> **Work required**:
Without the pictures, repeat the listing character for character.

> **Information provided**:

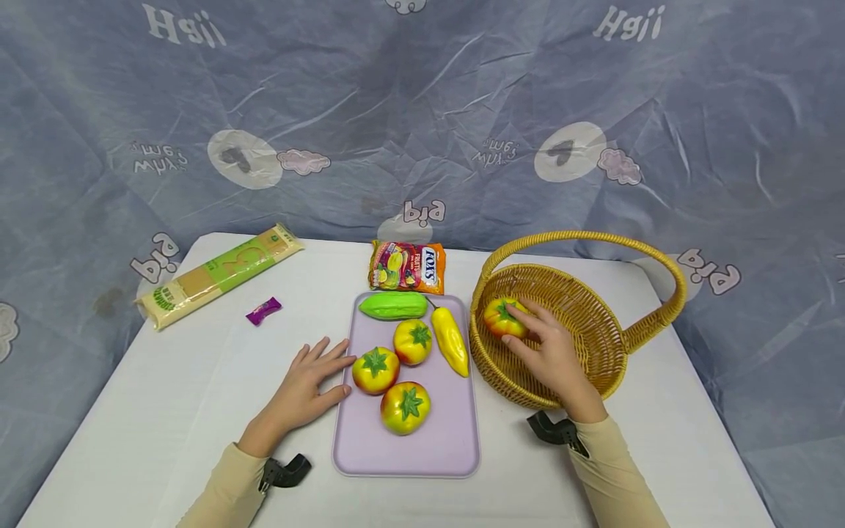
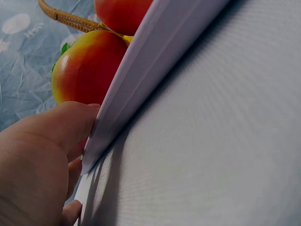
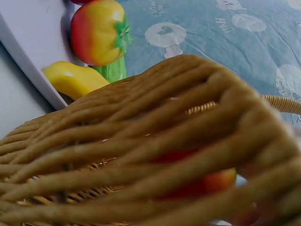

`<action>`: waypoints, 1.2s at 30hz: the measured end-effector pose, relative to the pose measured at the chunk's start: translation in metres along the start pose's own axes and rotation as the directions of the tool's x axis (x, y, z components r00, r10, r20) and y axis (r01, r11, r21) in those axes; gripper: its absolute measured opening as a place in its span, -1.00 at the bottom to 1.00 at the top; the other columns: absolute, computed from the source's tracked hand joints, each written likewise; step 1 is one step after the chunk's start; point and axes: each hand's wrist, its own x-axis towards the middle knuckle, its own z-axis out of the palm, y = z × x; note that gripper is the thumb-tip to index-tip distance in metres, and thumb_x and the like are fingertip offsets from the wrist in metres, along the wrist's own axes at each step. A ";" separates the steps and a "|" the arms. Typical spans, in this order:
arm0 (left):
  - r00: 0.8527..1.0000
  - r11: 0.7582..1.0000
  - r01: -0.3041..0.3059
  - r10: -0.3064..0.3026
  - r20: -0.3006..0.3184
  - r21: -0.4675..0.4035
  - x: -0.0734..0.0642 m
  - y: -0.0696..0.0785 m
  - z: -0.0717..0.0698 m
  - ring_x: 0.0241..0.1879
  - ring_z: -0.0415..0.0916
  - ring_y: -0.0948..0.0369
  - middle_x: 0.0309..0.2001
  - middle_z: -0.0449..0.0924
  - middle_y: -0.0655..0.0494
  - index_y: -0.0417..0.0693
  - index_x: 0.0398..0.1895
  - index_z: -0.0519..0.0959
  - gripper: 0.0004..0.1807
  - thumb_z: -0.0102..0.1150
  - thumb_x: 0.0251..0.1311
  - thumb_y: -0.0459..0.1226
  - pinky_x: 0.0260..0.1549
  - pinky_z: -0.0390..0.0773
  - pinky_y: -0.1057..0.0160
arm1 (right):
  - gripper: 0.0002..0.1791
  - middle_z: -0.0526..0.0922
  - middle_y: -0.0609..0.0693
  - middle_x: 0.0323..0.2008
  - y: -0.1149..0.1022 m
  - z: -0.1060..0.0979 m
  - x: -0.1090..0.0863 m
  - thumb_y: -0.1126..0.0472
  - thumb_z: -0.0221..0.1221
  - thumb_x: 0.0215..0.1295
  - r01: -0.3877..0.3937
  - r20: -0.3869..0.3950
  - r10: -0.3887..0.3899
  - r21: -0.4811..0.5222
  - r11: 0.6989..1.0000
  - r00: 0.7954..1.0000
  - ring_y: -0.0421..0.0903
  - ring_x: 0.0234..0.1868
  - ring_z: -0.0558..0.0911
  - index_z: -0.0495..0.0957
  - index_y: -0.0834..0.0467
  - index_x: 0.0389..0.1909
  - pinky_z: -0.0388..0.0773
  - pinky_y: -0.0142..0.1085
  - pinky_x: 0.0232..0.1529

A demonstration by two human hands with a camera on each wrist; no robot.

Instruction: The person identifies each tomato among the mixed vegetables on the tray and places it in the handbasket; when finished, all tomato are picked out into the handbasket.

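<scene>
My right hand [image 1: 551, 352] reaches into the wicker basket [image 1: 587, 293] and holds a yellow-red tomato [image 1: 498, 320] with a green leafy top, thumb and fingers about it. In the right wrist view the basket's woven wall [image 3: 141, 136] hides most of that hand and tomato. On the left, my left hand [image 1: 304, 389] lies with fingers spread at the edge of the lilac tray [image 1: 442, 447]. Three similar tomatoes [image 1: 405, 408] rest on the tray, beside a yellow pepper [image 1: 450, 341] and a green ridged vegetable [image 1: 394, 306]. The left thumb [image 2: 75, 117] touches the tray's rim in the left wrist view.
Behind the tray lies an orange and red candy bag [image 1: 407, 267]. A long noodle packet [image 1: 221, 275] and a small purple wrapped candy [image 1: 264, 311] are at the left. The basket's tall handle [image 1: 594, 236] arches over its opening. A printed cloth [image 1: 370, 110] hangs behind the table.
</scene>
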 end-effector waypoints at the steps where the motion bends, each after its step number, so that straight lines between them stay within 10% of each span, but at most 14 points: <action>1: 1.000 1.000 -0.001 0.001 0.001 0.001 0.000 0.000 0.000 0.49 0.20 -0.33 0.44 0.45 -0.06 0.09 0.25 0.64 -0.49 0.35 0.19 -0.09 0.39 -0.02 -0.54 | -0.43 0.45 0.37 0.38 0.000 0.000 0.000 0.31 0.41 0.20 -0.011 0.015 0.011 -0.002 1.000 1.000 0.41 0.23 0.57 0.58 0.21 0.27 0.63 0.19 0.10; 36: 1.000 1.000 0.019 -0.019 0.013 0.008 0.001 0.002 -0.001 0.51 0.19 -0.32 0.45 0.44 -0.05 0.08 0.26 0.63 -0.49 0.32 0.22 -0.10 0.42 -0.03 -0.52 | -0.43 0.30 0.51 0.42 -0.001 0.005 0.000 0.27 0.20 0.38 -0.143 0.273 0.153 -0.059 0.988 0.950 0.55 0.38 0.36 0.43 0.25 0.40 0.31 0.40 0.34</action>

> **Output for this exercise**:
`<action>`: waypoints, 1.2s at 30hz: the measured end-effector pose, relative to the pose measured at the chunk's start: translation in metres along the start pose's own axes and rotation as the directions of the tool's x axis (x, y, z components r00, r10, r20) and y axis (r01, r11, r21) in those axes; gripper: its absolute measured opening as a place in its span, -1.00 at the bottom to 1.00 at the top; the other columns: absolute, computed from the source's tracked hand joints, each written likewise; step 1 is one step after the chunk's start; point and axes: each hand's wrist, its own x-axis towards the middle knuckle, its own z-axis out of the palm, y = z × x; note that gripper is the thumb-tip to index-tip distance in metres, and thumb_x and the like are fingertip offsets from the wrist in metres, along the wrist's own axes at each step. A ";" separates the steps and a "|" the arms. Typical spans, in this order:
arm0 (left):
  - r00: 0.8527..1.0000
  - r11: 0.7582..1.0000
  - r01: -0.3041..0.3059
  - r10: -0.3064..0.3026
  - r20: -0.3006..0.3184
  - r21: -0.4675..0.4035
  - x: -0.0734..0.0642 m
  - y: -0.0696..0.0785 m
  - z: -0.0717..0.0698 m
  - ring_x: 0.0241..0.1879
  - ring_z: -0.0415..0.0916
  - ring_y: -0.0948..0.0369
  - middle_x: 0.0309..0.2001
  - middle_z: -0.0449..0.0924
  - middle_y: -0.0655..0.0494
  - index_y: -0.0417..0.0693
  - index_x: 0.0398..0.1895
  - index_z: -0.0519..0.0959
  - gripper: 0.0004..0.1807
  - thumb_z: -0.0102..0.1150
  - thumb_x: 0.0251..0.1311
  - thumb_y: -0.0459..0.1226
  - pinky_x: 0.0260..0.1549
  - pinky_z: -0.0390..0.0773
  - pinky_y: -0.1057..0.0160
arm1 (right):
  - gripper: 0.0002..0.1791
  - middle_z: -0.0526..0.0922
  - middle_y: -0.0609..0.0693
  - middle_x: 0.0323..0.2008
  - y: -0.1149..0.1022 m
  - z: -0.1060..0.0979 m
  - x: -0.1090..0.0863 m
  - thumb_y: -0.1126..0.0472
  - thumb_z: -0.0221..0.1221
  - thumb_x: 0.0215..0.1295
  - r01: -0.3877..0.3937
  - r20: -0.3869..0.3950
  - r10: -0.3887..0.3899
  - r21: -0.4811..0.5222
  - r11: 0.6989..1.0000
  - r00: 0.7954..1.0000
  - ring_y: -0.0421..0.0903
  - ring_x: 0.0234..0.1868
  - ring_z: -0.0558..0.0911
  - index_z: -0.0495..0.0957
  - index_y: -0.0834..0.0467
  - index_x: 0.0389..0.1909
  - pinky_z: -0.0388..0.0773
  - pinky_y: -0.0142..0.1085
  - pinky_x: 0.0232..0.1529

A demonstration by two human hands with a camera on each wrist; no robot.

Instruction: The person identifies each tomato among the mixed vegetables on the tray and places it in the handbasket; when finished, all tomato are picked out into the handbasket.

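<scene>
My right hand [image 1: 551, 352] reaches into the wicker basket [image 1: 587, 293] and holds a yellow-red tomato [image 1: 498, 320] with a green leafy top, thumb and fingers about it. In the right wrist view the basket's woven wall [image 3: 141, 136] hides most of that hand and tomato. On the left, my left hand [image 1: 304, 389] lies with fingers spread at the edge of the lilac tray [image 1: 442, 447]. Three similar tomatoes [image 1: 405, 408] rest on the tray, beside a yellow pepper [image 1: 450, 341] and a green ridged vegetable [image 1: 394, 306]. The left thumb [image 2: 75, 117] touches the tray's rim in the left wrist view.
Behind the tray lies an orange and red candy bag [image 1: 407, 267]. A long noodle packet [image 1: 221, 275] and a small purple wrapped candy [image 1: 264, 311] are at the left. The basket's tall handle [image 1: 594, 236] arches over its opening. A printed cloth [image 1: 370, 110] hangs behind the table.
</scene>
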 end-effector waypoints at the steps where the motion bends, each after its step number, so that straight lines between them stay within 10% of each span, but at most 14 points: <action>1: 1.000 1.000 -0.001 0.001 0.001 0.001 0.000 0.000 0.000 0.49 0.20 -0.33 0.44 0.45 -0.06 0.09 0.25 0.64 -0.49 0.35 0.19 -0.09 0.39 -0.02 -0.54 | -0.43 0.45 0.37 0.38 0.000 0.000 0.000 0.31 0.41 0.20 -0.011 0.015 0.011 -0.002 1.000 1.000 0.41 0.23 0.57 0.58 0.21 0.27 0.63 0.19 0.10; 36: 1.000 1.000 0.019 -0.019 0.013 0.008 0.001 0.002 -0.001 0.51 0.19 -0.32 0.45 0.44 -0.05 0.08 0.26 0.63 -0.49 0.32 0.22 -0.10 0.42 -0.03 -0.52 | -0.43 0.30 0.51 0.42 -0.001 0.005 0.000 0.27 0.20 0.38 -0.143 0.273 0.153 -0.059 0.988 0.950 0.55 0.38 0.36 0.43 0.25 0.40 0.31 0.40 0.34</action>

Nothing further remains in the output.